Segment Open

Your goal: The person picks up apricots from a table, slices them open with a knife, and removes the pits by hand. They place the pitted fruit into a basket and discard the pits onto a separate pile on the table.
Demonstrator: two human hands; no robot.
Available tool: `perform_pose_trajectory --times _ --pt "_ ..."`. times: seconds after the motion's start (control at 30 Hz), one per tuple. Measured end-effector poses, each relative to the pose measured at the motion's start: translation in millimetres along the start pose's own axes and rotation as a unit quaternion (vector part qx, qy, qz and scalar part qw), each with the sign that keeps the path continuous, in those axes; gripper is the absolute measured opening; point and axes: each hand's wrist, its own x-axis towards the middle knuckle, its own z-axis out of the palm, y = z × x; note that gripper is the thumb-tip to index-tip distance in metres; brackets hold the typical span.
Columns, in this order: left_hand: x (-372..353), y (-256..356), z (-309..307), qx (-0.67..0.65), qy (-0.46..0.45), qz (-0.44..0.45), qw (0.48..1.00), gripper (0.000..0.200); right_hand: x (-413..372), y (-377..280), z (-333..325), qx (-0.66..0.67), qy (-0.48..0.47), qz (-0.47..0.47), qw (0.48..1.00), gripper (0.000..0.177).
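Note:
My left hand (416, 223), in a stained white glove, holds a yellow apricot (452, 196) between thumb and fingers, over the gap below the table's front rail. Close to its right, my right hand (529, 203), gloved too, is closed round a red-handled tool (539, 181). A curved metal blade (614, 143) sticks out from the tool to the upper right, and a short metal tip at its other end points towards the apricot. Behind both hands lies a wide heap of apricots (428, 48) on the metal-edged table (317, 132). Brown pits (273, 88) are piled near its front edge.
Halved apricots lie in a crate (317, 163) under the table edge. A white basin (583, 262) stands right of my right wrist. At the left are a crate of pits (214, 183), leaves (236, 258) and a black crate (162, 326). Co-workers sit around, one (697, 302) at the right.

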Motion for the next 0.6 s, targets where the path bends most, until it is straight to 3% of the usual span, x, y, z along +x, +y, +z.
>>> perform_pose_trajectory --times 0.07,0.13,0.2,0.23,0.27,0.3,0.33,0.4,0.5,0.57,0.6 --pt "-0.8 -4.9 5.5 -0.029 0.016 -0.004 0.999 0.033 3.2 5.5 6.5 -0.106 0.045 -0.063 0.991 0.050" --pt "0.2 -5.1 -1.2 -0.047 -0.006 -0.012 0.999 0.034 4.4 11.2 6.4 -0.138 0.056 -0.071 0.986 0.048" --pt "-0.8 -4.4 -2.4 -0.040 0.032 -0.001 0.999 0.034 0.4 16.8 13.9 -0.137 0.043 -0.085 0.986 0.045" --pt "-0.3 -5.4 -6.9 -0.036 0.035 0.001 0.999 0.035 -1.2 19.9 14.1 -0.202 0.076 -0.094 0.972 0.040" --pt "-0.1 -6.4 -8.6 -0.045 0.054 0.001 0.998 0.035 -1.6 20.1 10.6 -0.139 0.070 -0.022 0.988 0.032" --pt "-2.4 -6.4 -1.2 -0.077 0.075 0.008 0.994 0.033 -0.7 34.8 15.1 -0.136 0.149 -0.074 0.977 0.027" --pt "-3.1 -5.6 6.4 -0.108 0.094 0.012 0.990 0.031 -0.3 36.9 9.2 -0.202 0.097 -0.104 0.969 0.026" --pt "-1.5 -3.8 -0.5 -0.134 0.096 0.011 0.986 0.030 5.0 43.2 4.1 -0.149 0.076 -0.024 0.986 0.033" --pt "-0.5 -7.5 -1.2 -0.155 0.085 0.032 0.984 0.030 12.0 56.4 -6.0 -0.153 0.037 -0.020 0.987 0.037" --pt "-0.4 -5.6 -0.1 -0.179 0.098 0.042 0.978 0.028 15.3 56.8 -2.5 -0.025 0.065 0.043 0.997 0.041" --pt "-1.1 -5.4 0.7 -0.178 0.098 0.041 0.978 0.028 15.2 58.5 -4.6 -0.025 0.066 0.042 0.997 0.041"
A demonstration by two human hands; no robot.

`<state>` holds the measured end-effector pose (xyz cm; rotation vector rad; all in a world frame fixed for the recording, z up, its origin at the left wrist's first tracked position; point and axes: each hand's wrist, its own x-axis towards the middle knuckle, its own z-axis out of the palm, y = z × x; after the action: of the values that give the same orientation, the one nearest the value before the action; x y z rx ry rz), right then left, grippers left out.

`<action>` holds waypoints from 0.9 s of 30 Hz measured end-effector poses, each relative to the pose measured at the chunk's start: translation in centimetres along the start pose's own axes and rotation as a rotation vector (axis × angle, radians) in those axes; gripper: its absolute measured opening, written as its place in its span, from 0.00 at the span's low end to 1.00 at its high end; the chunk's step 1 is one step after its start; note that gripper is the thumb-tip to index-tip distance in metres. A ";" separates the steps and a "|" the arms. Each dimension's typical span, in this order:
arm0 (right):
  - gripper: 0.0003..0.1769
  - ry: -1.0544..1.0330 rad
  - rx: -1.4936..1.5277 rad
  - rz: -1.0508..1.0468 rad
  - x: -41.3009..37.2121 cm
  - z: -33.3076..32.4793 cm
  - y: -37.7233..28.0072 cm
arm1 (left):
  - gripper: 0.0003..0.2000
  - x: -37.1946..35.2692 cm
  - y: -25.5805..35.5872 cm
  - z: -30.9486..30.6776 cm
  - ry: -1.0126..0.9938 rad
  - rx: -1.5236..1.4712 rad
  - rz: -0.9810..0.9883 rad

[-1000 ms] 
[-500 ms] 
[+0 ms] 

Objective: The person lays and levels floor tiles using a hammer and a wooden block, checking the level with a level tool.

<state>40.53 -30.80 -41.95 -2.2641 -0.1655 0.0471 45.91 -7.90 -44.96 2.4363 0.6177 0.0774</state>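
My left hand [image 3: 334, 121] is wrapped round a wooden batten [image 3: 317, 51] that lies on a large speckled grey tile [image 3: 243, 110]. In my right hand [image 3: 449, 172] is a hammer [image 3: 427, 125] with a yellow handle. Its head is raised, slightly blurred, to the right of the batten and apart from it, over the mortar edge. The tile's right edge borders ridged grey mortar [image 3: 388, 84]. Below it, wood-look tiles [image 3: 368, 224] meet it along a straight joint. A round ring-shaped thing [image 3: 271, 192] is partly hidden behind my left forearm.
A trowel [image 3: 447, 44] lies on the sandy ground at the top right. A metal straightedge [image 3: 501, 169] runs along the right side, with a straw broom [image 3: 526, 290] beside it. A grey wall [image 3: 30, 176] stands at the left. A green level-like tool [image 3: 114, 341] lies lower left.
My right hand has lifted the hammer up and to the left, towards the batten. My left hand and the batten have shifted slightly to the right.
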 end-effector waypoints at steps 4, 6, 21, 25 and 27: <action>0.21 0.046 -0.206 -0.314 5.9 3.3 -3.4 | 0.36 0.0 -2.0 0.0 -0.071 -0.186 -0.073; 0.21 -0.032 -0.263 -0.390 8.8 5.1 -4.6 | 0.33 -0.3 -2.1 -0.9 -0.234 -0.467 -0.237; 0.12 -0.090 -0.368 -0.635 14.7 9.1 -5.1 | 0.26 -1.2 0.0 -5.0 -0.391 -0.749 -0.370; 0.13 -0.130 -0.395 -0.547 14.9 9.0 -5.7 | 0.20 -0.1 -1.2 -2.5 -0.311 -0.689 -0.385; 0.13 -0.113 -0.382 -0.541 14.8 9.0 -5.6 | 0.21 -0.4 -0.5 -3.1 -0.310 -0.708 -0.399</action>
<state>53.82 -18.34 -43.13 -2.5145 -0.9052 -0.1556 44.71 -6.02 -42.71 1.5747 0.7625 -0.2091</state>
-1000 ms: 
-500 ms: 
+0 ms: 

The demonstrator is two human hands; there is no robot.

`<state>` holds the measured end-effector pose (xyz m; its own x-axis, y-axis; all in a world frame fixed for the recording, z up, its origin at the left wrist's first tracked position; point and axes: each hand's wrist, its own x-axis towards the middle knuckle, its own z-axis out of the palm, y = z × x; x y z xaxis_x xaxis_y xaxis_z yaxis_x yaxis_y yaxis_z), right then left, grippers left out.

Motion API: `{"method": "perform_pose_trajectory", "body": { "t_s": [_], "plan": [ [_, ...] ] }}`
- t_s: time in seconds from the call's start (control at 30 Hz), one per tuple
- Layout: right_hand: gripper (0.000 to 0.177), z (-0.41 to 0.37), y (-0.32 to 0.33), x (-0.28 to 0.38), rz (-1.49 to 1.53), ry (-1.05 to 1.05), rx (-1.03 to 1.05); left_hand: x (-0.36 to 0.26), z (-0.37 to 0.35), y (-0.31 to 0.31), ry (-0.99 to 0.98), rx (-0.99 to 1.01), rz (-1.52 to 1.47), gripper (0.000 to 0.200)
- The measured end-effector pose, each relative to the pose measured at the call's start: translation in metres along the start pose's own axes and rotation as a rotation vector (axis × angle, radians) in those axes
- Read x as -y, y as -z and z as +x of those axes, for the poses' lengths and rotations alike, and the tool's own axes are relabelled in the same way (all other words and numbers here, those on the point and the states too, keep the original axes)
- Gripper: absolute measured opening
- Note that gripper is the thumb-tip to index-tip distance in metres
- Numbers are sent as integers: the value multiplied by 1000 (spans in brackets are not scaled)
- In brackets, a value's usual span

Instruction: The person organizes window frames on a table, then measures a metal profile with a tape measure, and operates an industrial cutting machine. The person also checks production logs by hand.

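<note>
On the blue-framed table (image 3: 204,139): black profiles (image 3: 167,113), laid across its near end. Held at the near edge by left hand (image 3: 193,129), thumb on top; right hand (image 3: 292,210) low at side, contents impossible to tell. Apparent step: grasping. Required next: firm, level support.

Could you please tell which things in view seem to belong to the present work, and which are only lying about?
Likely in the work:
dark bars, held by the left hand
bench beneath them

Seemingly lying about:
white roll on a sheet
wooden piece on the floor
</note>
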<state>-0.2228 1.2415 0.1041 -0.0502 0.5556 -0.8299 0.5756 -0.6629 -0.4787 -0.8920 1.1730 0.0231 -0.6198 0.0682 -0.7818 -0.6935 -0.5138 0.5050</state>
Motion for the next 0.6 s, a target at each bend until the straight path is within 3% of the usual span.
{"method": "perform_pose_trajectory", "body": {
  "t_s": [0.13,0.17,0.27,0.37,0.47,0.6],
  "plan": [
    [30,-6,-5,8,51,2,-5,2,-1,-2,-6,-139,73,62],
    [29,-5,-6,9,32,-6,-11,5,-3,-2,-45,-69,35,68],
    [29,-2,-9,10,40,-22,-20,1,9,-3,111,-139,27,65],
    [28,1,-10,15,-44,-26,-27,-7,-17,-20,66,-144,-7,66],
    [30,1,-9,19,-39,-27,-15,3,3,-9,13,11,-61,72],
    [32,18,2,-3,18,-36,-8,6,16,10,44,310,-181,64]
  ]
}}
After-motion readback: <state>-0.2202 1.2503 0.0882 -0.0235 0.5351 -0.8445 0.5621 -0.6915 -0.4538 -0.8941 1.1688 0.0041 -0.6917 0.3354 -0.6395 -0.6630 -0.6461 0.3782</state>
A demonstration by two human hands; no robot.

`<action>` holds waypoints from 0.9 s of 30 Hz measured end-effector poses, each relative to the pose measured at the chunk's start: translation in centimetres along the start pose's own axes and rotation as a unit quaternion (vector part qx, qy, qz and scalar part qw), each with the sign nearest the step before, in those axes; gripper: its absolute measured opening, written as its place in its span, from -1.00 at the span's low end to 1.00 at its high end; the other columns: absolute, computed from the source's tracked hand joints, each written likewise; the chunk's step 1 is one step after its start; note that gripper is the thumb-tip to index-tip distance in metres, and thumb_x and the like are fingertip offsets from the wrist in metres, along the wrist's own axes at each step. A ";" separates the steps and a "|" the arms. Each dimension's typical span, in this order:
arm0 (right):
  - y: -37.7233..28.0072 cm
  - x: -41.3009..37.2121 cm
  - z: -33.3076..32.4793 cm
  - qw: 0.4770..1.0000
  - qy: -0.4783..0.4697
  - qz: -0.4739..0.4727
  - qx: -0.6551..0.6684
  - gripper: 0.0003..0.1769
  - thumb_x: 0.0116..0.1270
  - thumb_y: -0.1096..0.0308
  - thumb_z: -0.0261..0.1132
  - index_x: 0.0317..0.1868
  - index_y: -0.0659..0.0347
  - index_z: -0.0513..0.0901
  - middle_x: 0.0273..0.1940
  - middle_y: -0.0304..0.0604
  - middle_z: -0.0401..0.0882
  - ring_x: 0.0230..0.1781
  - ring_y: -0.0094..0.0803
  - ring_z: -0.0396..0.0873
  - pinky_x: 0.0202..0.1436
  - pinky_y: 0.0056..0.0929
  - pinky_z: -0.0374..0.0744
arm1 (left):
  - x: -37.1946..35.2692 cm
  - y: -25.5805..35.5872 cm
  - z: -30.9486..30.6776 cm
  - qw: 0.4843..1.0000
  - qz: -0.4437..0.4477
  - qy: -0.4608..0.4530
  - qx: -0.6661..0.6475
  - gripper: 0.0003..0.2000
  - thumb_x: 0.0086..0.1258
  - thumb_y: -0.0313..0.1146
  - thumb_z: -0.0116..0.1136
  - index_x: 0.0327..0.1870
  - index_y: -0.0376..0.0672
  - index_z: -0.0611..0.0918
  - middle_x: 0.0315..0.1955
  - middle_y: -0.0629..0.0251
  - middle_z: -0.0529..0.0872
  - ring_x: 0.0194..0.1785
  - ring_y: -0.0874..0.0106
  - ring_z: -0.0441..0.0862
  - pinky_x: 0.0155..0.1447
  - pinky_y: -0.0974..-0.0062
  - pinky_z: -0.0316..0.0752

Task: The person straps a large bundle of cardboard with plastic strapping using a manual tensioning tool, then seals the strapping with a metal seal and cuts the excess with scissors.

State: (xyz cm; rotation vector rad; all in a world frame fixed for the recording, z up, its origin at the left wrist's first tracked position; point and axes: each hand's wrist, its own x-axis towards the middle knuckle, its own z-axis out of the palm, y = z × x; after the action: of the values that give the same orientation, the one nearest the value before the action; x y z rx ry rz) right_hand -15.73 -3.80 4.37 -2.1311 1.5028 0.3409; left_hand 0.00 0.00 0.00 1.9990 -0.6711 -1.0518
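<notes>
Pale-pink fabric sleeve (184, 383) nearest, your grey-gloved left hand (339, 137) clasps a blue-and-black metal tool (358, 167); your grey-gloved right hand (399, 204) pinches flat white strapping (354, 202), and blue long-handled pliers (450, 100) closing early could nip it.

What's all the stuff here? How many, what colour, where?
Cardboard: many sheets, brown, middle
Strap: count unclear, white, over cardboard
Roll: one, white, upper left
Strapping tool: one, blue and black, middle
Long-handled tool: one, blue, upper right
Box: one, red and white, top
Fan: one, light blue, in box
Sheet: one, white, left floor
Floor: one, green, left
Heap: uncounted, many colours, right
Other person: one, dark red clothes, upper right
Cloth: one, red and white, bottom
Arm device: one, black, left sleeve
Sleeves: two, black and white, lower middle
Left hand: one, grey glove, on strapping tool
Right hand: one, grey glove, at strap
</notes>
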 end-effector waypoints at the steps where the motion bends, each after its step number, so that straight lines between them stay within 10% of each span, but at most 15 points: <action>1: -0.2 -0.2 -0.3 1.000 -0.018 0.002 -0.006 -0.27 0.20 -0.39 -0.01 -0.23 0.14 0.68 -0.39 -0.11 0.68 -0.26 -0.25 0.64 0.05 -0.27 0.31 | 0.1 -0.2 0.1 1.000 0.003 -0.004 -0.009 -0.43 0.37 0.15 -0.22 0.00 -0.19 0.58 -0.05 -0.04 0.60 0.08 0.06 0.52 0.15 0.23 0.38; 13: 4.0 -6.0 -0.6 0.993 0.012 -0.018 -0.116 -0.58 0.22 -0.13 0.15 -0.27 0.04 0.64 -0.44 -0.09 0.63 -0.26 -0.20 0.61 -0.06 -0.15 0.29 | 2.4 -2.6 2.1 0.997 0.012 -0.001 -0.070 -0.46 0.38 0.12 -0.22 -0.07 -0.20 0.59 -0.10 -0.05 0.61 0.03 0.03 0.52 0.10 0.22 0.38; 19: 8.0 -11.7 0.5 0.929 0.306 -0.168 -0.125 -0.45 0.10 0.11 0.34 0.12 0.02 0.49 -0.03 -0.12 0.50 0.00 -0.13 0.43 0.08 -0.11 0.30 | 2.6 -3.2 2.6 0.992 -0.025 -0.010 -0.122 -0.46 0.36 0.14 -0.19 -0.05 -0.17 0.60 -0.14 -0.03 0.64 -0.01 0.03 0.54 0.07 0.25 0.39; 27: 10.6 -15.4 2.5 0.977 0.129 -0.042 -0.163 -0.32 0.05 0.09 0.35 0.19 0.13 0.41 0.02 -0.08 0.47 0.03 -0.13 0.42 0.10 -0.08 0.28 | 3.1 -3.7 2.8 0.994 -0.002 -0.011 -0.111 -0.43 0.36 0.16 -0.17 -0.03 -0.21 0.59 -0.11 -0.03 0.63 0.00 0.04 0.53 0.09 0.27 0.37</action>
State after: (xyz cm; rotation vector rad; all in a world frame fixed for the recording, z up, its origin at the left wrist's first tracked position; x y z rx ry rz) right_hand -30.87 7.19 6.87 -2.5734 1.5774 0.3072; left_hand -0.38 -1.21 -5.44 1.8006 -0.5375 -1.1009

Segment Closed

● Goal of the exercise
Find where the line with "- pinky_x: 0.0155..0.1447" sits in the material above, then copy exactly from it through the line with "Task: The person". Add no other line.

● Result
  - pinky_x: 0.0155..0.1447
  - pinky_y: -0.0974..-0.0062
  - pinky_z: -0.0316..0.0752

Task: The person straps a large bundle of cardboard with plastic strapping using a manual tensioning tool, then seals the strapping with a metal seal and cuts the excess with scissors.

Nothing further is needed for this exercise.